What this task involves: The number of lines holding the string "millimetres" is all that is wanted; count them in the records below.

*** Available records

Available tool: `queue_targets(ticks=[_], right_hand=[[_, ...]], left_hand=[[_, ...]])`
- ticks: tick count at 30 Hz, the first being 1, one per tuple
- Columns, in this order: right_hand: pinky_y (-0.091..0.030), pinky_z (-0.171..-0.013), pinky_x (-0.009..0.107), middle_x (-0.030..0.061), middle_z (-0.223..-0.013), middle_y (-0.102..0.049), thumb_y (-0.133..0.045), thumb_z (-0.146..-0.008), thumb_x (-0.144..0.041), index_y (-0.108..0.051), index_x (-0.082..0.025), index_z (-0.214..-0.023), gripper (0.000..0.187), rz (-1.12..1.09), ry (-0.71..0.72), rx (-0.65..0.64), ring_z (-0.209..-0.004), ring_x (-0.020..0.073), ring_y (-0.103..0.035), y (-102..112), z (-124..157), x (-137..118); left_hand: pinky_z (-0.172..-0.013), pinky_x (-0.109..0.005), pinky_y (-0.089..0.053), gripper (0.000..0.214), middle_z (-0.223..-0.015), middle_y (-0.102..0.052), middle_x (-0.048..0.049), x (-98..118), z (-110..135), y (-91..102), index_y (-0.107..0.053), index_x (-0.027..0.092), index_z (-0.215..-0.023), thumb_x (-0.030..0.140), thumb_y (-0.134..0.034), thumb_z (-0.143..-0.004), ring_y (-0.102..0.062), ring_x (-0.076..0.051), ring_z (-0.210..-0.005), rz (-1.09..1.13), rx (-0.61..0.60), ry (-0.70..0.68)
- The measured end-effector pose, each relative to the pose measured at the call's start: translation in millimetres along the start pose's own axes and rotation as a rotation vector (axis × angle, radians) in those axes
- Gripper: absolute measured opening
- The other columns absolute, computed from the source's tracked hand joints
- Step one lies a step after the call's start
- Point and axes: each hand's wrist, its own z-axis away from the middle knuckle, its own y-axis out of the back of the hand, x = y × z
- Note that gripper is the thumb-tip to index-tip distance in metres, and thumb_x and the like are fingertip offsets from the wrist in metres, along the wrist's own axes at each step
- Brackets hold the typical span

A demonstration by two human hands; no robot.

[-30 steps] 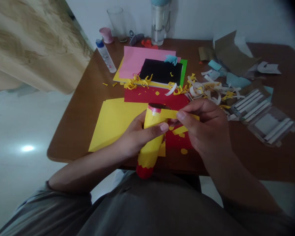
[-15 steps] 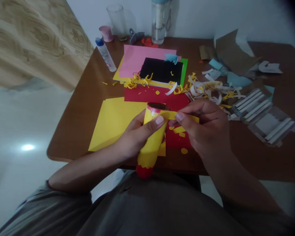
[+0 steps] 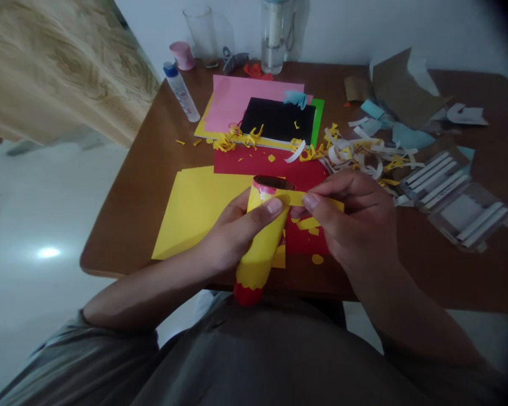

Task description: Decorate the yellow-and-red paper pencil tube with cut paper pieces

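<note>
My left hand (image 3: 232,231) is wrapped round a paper tube (image 3: 260,256) covered in yellow, with a red bottom end and a red band near its open top. The tube tilts over the table's near edge, above my lap. My right hand (image 3: 355,217) pinches a yellow paper strip (image 3: 294,197) that lies against the tube just below the top rim. My left thumb presses on the tube beside the strip's end.
On the brown table (image 3: 127,214) lie a yellow sheet (image 3: 198,206), a red sheet (image 3: 254,160), pink, black and green paper (image 3: 279,121), curled scraps (image 3: 355,149), a glue bottle (image 3: 181,93), a clear case (image 3: 452,200), cardboard pieces (image 3: 400,90), a glass (image 3: 201,34) and a water bottle (image 3: 273,36).
My left thumb has slid a little up the tube towards the strip. Both hands otherwise stay in place; the view shifted slightly.
</note>
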Motion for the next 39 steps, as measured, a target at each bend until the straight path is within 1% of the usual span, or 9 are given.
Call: queue_targets(ticks=[5,8,13,21,25,28,33,37,39], right_hand=[[-0.074,-0.072,0.031,-0.0044,-0.084,-0.086,-0.108,-0.091,-0.032,-0.083,-0.033,-0.094,0.024,-0.012,-0.029,-0.003,-0.075,0.0207,-0.089,0,2,-1],[-0.074,-0.069,0.033,-0.0037,-0.084,-0.086,-0.108,-0.09,-0.037,-0.083,-0.034,-0.094,0.026,0.027,-0.036,-0.003,-0.073,0.0218,-0.088,1,3,-2],[-0.072,-0.064,0.035,-0.0027,-0.083,-0.085,-0.107,-0.09,-0.032,-0.083,-0.034,-0.093,0.024,0.085,-0.009,0.001,-0.071,0.0234,-0.087,2,3,-4],[-0.069,-0.058,0.032,-0.0031,-0.079,-0.084,-0.104,-0.095,-0.03,-0.084,-0.033,-0.095,0.02,-0.014,-0.043,-0.042,-0.065,0.0203,-0.083,5,-1,-8],[-0.07,-0.058,0.032,-0.0041,-0.079,-0.083,-0.104,-0.096,-0.031,-0.083,-0.033,-0.095,0.021,-0.032,-0.037,-0.093,-0.061,0.0187,-0.08,9,-2,-8],[-0.071,-0.06,0.031,-0.0046,-0.079,-0.084,-0.101,-0.098,-0.027,-0.083,-0.031,-0.098,0.018,-0.059,-0.023,-0.118,-0.063,0.0179,-0.081,9,-2,-9],[-0.071,-0.061,0.032,-0.0029,-0.079,-0.084,-0.104,-0.095,-0.028,-0.085,-0.031,-0.095,0.02,-0.047,-0.037,-0.103,-0.063,0.0188,-0.081,9,-1,-12],[-0.071,-0.06,0.032,-0.0027,-0.08,-0.084,-0.107,-0.091,-0.029,-0.085,-0.03,-0.095,0.023,-0.031,-0.081,-0.119,-0.062,0.0187,-0.081,10,1,-15],[-0.071,-0.06,0.03,-0.0031,-0.08,-0.085,-0.107,-0.09,-0.028,-0.085,-0.03,-0.095,0.023,-0.028,-0.1,-0.125,-0.062,0.0176,-0.08,10,2,-18]], left_hand=[[-0.065,-0.031,-0.061,0.06,-0.095,-0.082,-0.0092,0,0,0.2,-0.08,0.019,-0.122,0.075,-0.081,-0.1,-0.076,-0.022,-0.074,-0.056,0.016,0.017],[-0.066,-0.032,-0.062,0.061,-0.096,-0.082,-0.0105,0,0,2.0,-0.08,0.019,-0.12,0.077,-0.081,-0.1,-0.077,-0.023,-0.076,-0.084,-0.008,0.011],[-0.075,-0.034,-0.066,0.057,-0.098,-0.085,-0.0114,-3,-1,6.0,-0.081,0.017,-0.117,0.073,-0.077,-0.104,-0.08,-0.024,-0.08,-0.046,-0.057,-0.014],[-0.067,-0.037,-0.07,0.076,-0.092,-0.087,-0.0157,0,-2,3.2,-0.082,0.015,-0.109,0.088,-0.082,-0.087,-0.083,-0.027,-0.067,0.089,-0.06,0.143],[-0.066,-0.039,-0.071,0.077,-0.09,-0.086,-0.0157,1,-3,5.1,-0.083,0.017,-0.11,0.09,-0.086,-0.082,-0.086,-0.033,-0.075,0.116,-0.125,0.179],[-0.066,-0.04,-0.071,0.081,-0.092,-0.087,-0.0156,0,-3,6.0,-0.083,0.018,-0.115,0.093,-0.083,-0.084,-0.087,-0.033,-0.077,0.108,-0.098,0.171],[-0.068,-0.039,-0.07,0.078,-0.088,-0.086,-0.0146,-2,-3,3.0,-0.084,0.016,-0.114,0.09,-0.079,-0.09,-0.086,-0.032,-0.076,0.121,-0.101,0.142],[-0.07,-0.036,-0.071,0.073,-0.088,-0.086,-0.0143,-4,-5,2.3,-0.084,0.014,-0.103,0.085,-0.083,-0.086,-0.083,-0.027,-0.071,0.17,-0.138,0.138],[-0.071,-0.036,-0.07,0.075,-0.093,-0.087,-0.0143,-5,-5,4.1,-0.085,0.013,-0.106,0.085,-0.081,-0.087,-0.084,-0.027,-0.074,0.18,-0.156,0.132]])
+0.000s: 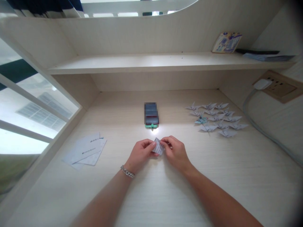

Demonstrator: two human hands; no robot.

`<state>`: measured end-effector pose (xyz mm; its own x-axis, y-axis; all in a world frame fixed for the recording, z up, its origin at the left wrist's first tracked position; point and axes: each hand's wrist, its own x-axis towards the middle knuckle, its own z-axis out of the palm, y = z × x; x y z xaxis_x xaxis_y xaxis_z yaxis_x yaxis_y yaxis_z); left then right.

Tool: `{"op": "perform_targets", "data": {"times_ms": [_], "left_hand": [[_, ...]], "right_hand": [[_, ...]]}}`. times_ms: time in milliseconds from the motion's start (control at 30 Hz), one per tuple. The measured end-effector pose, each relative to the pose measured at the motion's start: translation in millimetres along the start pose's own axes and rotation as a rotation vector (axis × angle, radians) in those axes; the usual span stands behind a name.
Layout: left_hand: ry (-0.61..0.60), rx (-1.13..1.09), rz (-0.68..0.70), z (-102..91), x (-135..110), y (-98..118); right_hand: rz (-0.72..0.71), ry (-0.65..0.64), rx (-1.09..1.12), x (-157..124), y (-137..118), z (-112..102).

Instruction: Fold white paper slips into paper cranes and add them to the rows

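My left hand (140,154) and my right hand (175,153) meet above the cream wooden desk (165,189), pinching between them a small piece of printed folded paper (158,146). Its patterned face shows between my fingertips, and part of it is hidden by my fingers. A short way beyond my hands lies a phone (151,114) with a pixelated, blurred back and a green clip at its near end. To the right lie several finished paper cranes (214,118) in loose rows.
Sheets of printed paper (84,151) lie on the desk to the left, next to a window (28,94). A shelf (151,63) spans the back and holds a card and papers at its right end. A wall socket (276,86) with a plugged-in white adapter and grey cable sits at right.
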<state>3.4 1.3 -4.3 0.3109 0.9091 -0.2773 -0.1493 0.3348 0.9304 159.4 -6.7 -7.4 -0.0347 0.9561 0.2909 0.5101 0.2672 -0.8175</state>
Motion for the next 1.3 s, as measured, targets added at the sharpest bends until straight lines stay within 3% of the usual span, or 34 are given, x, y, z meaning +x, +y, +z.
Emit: {"op": "perform_targets", "data": {"times_ms": [433, 667, 900, 1067, 1300], "left_hand": [[0.000, -0.063, 0.017, 2.5, -3.0, 6.4], [0.069, 0.187, 0.168, -2.4, 0.0, -0.7], [0.058, 0.347, 0.264, -4.4, -1.5, 1.5], [0.050, 0.391, 0.286, -4.0, -1.8, 2.9], [0.003, 0.300, 0.242, -0.2, -3.7, 5.0]], "right_hand": [[-0.088, -0.082, -0.110, -0.6, 0.7, -3.1], [-0.111, -0.112, -0.114, -0.1, 2.7, -3.8], [-0.081, -0.085, -0.054, -0.2, 0.8, -1.4], [-0.058, -0.095, -0.021, -0.7, 0.4, -0.7], [-0.109, -0.154, -0.147, -1.2, -0.3, -3.8]]}}
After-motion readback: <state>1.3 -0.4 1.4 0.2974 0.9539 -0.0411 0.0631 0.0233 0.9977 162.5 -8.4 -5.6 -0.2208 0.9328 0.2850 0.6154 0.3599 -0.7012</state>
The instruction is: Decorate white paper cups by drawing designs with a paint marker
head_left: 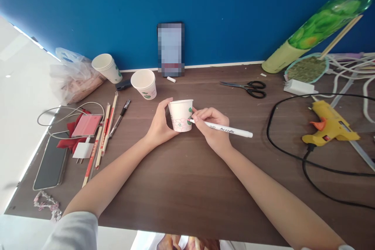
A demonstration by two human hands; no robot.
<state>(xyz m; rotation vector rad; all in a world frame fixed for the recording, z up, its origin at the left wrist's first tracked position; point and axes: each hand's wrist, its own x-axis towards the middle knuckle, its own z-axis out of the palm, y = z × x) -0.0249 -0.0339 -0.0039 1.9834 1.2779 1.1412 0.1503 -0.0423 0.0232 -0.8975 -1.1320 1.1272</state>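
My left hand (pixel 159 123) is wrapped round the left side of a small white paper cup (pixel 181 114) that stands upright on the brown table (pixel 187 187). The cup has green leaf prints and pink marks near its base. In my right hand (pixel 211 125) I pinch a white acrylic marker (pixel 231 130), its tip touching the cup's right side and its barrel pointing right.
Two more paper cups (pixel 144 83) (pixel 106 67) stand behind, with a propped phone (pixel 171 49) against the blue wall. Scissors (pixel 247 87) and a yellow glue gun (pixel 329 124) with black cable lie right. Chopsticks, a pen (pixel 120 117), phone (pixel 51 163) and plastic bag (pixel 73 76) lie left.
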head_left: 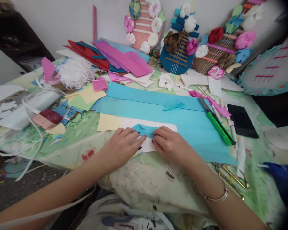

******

Problem solution: 2